__Task item__: Output the data in full. Keep every word exact and exclude the pictures.

(Working data)

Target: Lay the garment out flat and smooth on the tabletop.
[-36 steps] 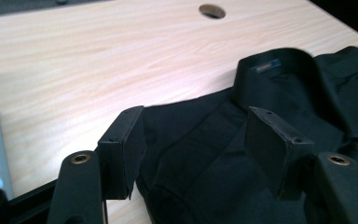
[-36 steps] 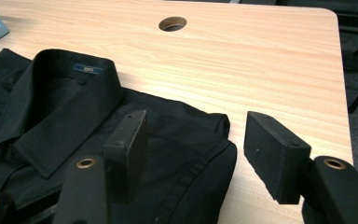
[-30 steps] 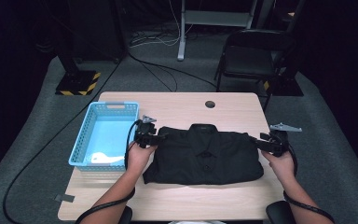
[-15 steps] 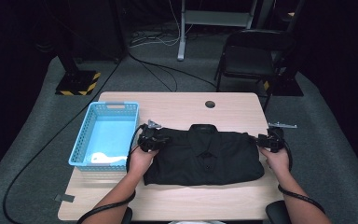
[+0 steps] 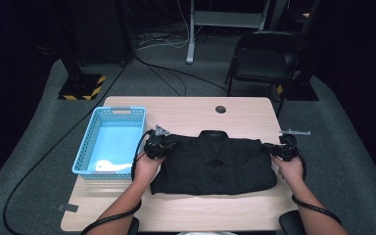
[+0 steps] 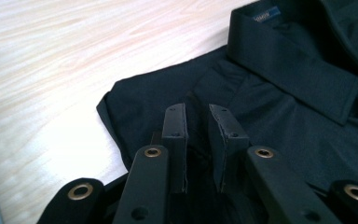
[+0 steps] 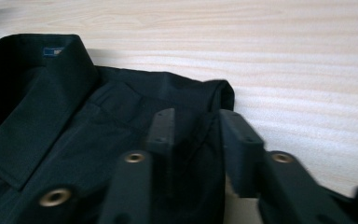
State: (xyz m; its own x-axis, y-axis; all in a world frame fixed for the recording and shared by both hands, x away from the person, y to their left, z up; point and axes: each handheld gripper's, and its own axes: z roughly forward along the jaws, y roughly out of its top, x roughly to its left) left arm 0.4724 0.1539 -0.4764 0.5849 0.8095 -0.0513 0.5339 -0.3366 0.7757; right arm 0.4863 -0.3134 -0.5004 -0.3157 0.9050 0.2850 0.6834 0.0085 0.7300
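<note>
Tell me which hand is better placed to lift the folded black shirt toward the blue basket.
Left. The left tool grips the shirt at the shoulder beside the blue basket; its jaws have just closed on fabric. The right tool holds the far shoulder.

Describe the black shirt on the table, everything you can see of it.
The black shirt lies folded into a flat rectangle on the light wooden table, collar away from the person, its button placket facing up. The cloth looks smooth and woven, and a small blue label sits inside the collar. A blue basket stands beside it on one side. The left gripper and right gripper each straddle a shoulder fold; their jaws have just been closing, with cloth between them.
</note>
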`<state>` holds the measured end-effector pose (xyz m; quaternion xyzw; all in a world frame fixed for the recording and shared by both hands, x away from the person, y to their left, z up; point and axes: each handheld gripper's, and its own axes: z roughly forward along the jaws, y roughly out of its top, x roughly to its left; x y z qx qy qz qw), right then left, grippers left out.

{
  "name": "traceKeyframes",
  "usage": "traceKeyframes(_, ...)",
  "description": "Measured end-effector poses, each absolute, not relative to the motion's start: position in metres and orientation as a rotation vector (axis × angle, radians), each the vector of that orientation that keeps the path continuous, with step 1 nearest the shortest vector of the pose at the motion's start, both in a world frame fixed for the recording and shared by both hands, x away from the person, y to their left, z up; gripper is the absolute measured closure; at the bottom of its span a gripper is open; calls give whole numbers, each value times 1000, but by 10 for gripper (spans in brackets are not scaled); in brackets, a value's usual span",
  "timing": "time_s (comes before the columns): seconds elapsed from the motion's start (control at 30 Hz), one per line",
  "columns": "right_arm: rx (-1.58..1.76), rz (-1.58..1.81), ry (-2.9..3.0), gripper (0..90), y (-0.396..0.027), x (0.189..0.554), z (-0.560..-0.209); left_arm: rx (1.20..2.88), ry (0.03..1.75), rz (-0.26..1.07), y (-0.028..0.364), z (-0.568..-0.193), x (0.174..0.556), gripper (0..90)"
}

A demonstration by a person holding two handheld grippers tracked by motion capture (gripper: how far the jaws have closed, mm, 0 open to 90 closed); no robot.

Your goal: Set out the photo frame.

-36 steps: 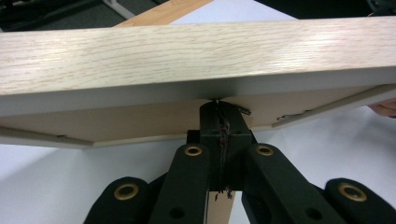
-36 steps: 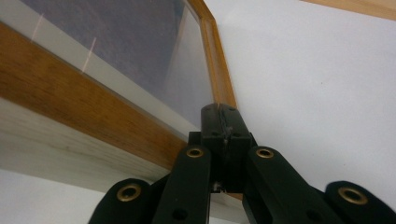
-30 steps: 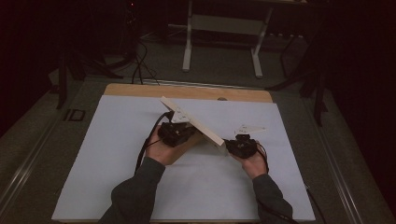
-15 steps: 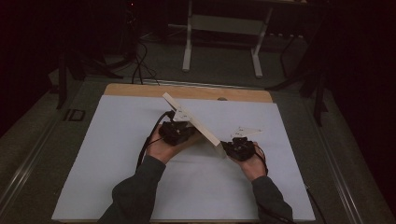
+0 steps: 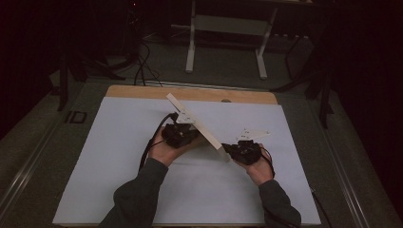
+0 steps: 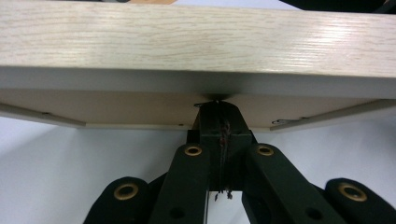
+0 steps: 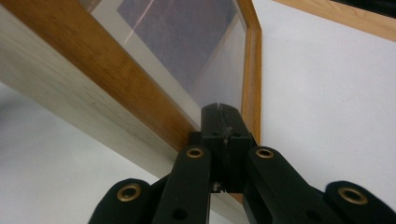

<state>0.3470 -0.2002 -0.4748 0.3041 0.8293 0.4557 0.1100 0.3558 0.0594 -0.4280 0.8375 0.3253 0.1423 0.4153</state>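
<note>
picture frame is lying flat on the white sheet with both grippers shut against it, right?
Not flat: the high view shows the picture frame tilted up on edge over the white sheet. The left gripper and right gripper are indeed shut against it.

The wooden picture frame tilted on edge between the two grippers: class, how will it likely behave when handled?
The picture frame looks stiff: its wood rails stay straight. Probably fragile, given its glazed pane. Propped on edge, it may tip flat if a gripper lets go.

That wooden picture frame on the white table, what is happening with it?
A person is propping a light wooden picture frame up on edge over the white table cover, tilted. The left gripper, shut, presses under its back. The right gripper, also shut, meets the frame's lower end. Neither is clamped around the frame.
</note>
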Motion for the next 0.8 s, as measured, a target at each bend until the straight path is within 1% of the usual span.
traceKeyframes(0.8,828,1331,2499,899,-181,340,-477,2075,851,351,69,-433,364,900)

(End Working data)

__Solution for this problem__:
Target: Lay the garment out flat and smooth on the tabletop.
[-36 steps] 
[-36 steps] 
[-30 steps] 
[-15 steps] 
[+0 steps] 
[+0 steps] 
[+0 steps] 
State: (xyz m; its own x-axis, y-axis; all in a world frame fixed for the recording and shared by both hands, x away from the person, y to their left, z up; point and axes: each handheld gripper's, and its own axes: z roughly forward along the jaws, y roughly out of its top, x roughly to its left) left arm 0.4724 0.1539 -0.4764 0.5849 0.8095 -0.0513 0.5339 -0.3366 0.7757; right arm 0.4863 -0.3134 -0.5004 -0.3157 0.9050 0.2850 0.6834 0.0085 0.7300
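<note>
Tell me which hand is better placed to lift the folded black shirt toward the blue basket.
Left. The left tool grips the shirt at the shoulder beside the blue basket; its jaws have just closed on fabric. The right tool holds the far shoulder.

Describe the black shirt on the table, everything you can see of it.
The black shirt lies folded into a flat rectangle on the light wooden table, collar away from the person, its button placket facing up. The cloth looks smooth and woven, and a small blue label sits inside the collar. A blue basket stands beside it on one side. The left gripper and right gripper each straddle a shoulder fold; their jaws have just been closing, with cloth between them.
</note>
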`<state>` holds the measured end-effector pose (xyz m; quaternion xyzw; all in a world frame fixed for the recording and shared by both hands, x away from the person, y to their left, z up; point and axes: each handheld gripper's, and its own axes: z roughly forward along the jaws, y roughly out of its top, x roughly to its left; x y z qx qy qz qw), right then left, grippers left out.

{
  "name": "traceKeyframes",
  "usage": "traceKeyframes(_, ...)",
  "description": "Measured end-effector poses, each absolute, not relative to the motion's start: position in metres and orientation as a rotation vector (axis × angle, radians), each the vector of that orientation that keeps the path continuous, with step 1 nearest the shortest vector of the pose at the motion's start, both in a world frame fixed for the recording and shared by both hands, x away from the person, y to their left, z up; gripper is the absolute measured closure; at the bottom of its span a gripper is open; calls give whole numbers, each value times 1000, but by 10 for gripper (spans in brackets are not scaled); in brackets, a value's usual span",
  "timing": "time_s (comes before the columns): seconds elapsed from the motion's start (control at 30 Hz), one per line",
  "columns": "right_arm: rx (-1.58..1.76), rz (-1.58..1.81), ry (-2.9..3.0), gripper (0..90), y (-0.396..0.027), x (0.189..0.554), z (-0.560..-0.209); left_arm: rx (1.20..2.88), ry (0.03..1.75), rz (-0.26..1.07), y (-0.028..0.364), z (-0.568..-0.193), x (0.174..0.556), gripper (0..90)"
}

A demonstration by a person holding two handheld grippers tracked by motion capture (gripper: how far the jaws have closed, mm, 0 open to 90 closed); no robot.

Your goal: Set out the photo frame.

-36 steps: 
-36 steps: 
-30 steps: 
-15 steps: 
+0 steps: 
+0 steps: 
+0 steps: 

<state>0.3470 -0.2002 -0.4748 0.3041 0.8293 0.4557 0.1100 0.3558 0.0594 -0.4280 0.8375 0.3253 0.1423 0.4153</state>
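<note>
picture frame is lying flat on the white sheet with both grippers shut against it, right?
Not flat: the high view shows the picture frame tilted up on edge over the white sheet. The left gripper and right gripper are indeed shut against it.

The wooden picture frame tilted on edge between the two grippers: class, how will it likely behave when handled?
The picture frame looks stiff: its wood rails stay straight. Probably fragile, given its glazed pane. Propped on edge, it may tip flat if a gripper lets go.

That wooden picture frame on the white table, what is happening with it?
A person is propping a light wooden picture frame up on edge over the white table cover, tilted. The left gripper, shut, presses under its back. The right gripper, also shut, meets the frame's lower end. Neither is clamped around the frame.
</note>
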Motion for the next 0.8 s, as measured, a target at each bend until the straight path is within 1% of the usual span.
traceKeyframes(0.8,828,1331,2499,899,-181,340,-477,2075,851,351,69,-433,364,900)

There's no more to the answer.